Description of the task ▸
Write out exactly the first lines of the listing, ending on the line that contains "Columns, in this".

<<<<

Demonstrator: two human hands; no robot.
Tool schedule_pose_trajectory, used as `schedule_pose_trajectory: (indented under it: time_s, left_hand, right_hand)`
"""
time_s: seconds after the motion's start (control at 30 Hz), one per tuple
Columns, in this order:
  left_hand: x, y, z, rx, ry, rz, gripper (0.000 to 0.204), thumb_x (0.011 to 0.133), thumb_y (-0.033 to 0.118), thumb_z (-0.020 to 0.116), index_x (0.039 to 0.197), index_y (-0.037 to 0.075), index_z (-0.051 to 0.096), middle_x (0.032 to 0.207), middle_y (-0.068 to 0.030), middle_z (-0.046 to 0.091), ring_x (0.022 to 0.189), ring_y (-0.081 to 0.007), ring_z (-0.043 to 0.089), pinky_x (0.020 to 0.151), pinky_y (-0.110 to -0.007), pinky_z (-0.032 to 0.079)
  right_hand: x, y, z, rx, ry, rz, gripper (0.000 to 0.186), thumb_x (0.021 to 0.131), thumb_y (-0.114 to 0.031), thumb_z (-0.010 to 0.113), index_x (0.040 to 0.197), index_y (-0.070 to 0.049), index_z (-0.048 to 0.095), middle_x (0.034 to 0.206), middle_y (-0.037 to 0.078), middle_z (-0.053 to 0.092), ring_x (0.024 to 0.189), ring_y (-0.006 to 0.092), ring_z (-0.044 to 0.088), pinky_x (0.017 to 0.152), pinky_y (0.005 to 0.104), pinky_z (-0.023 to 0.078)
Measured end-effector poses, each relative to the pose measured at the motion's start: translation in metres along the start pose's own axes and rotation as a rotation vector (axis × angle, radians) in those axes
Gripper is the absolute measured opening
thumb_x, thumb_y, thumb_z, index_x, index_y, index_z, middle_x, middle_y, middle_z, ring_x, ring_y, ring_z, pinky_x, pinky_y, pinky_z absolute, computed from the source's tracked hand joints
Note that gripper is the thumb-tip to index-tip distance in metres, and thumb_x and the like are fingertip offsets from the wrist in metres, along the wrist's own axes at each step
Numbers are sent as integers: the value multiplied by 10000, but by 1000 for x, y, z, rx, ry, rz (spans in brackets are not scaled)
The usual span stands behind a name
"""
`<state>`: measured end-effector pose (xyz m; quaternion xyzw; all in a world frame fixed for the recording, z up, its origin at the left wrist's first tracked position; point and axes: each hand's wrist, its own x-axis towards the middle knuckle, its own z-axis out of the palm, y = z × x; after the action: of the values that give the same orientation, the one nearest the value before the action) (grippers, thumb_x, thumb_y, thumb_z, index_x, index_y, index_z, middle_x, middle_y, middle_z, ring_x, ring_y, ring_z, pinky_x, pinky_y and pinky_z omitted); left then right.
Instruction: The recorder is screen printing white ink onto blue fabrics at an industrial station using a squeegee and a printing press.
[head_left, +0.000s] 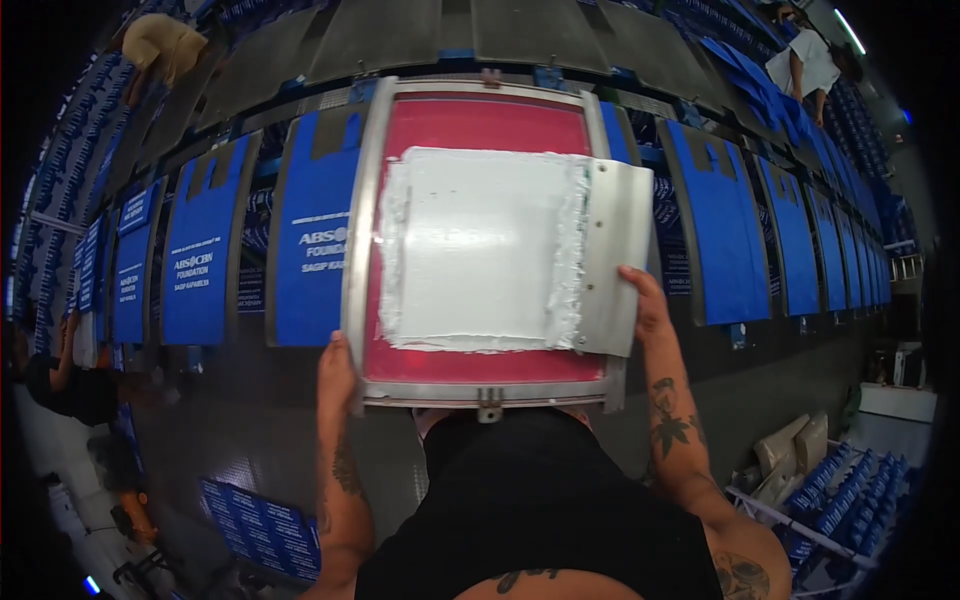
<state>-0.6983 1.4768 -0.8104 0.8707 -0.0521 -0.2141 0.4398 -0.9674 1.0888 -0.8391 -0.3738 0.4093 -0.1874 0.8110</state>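
In front of my body is a silkscreen frame (372, 240) of silvery metal with red-pink mesh (480, 125). A broad coat of white ink (480, 250) covers the middle of the mesh, thick and ridged along its left and right edges. My left hand (338, 368) grips the frame's left side near the lower corner; its fingers are partly hidden behind the rail. At the right end of the ink stands a wide metal squeegee (615, 250). My right hand (648, 302) holds the squeegee's outer edge, thumb on top, other fingers mostly out of sight.
Blue fabric bag pieces (200, 240) lie on boards in a row to the left, with more blue pieces (722, 230) to the right. Dark bare boards (540, 40) line the far side. People (165, 48) work at the far left and far right. A blue printed stack (262, 525) sits lower left.
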Motion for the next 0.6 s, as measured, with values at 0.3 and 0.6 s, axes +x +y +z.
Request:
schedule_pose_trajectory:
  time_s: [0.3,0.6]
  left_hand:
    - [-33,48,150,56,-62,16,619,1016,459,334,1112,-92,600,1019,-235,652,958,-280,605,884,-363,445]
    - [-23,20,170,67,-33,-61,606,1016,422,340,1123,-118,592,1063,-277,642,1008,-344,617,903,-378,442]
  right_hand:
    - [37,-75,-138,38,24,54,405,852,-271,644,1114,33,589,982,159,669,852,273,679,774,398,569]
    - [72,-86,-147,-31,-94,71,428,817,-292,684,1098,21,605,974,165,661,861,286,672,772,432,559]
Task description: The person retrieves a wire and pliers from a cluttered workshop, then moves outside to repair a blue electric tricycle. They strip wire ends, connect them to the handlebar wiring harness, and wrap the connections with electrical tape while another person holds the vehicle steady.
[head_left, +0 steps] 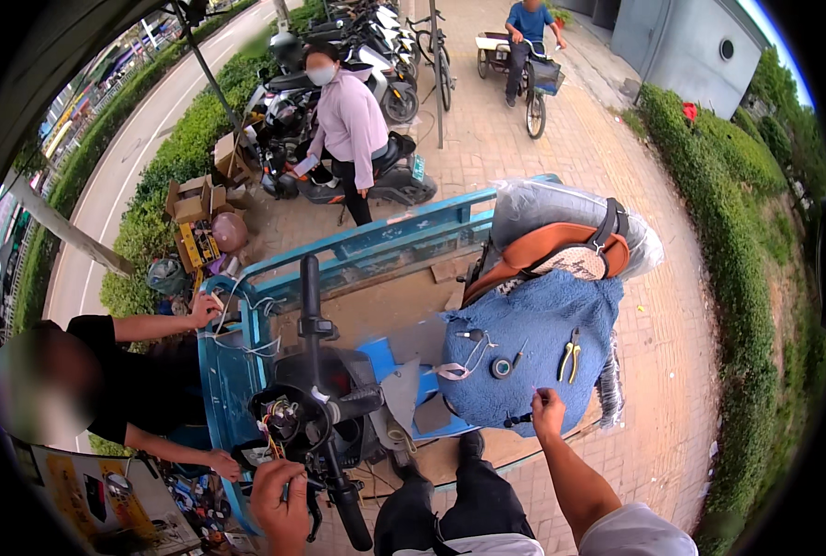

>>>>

Answer to the exercise ▸
Demonstrator: two human hands; no robot.
Tool schedule_pose_trajectory, used as `schedule_pose_trajectory: (indented under it: time_s, left_hand, right_hand)`
"""
time_s: seconds after the motion's start (control at 30 Hz), one per tuple
Columns, in this order:

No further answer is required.